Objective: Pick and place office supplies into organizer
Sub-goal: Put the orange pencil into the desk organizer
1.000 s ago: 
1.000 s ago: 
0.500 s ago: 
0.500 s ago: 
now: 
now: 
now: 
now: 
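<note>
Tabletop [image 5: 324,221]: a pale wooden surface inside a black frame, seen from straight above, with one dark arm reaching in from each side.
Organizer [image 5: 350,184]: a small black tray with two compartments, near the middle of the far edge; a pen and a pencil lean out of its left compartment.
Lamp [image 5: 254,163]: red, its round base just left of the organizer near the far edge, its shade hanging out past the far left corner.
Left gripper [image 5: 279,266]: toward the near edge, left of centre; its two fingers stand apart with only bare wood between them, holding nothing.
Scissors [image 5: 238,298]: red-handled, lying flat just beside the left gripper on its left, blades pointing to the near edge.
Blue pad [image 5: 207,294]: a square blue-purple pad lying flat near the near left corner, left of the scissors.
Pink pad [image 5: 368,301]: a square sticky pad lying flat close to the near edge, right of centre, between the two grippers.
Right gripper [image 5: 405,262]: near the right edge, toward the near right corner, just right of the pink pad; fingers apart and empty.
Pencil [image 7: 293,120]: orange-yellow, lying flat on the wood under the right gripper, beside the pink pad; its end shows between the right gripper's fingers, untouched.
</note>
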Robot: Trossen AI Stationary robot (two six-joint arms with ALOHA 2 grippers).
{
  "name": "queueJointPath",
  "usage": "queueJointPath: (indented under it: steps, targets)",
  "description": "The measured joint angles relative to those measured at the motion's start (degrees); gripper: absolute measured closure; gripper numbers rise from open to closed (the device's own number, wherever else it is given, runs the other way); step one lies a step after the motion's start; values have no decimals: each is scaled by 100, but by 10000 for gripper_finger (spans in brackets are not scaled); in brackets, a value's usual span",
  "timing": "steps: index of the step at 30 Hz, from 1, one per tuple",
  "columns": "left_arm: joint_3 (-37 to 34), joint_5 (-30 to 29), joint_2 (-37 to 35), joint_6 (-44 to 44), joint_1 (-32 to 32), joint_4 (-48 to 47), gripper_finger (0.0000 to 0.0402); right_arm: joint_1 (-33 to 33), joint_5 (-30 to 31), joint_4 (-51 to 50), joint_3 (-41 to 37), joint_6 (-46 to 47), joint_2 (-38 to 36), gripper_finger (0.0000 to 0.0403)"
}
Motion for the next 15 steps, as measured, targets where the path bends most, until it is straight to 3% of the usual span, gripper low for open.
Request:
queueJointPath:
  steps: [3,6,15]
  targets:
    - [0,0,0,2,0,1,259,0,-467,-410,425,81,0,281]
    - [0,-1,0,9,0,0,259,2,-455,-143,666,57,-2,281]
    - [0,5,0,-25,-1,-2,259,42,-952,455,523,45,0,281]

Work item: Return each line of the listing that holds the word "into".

Answer:
Objective: Pick and place office supplies into organizer
Sub-goal: Put the orange pencil into the desk organizer

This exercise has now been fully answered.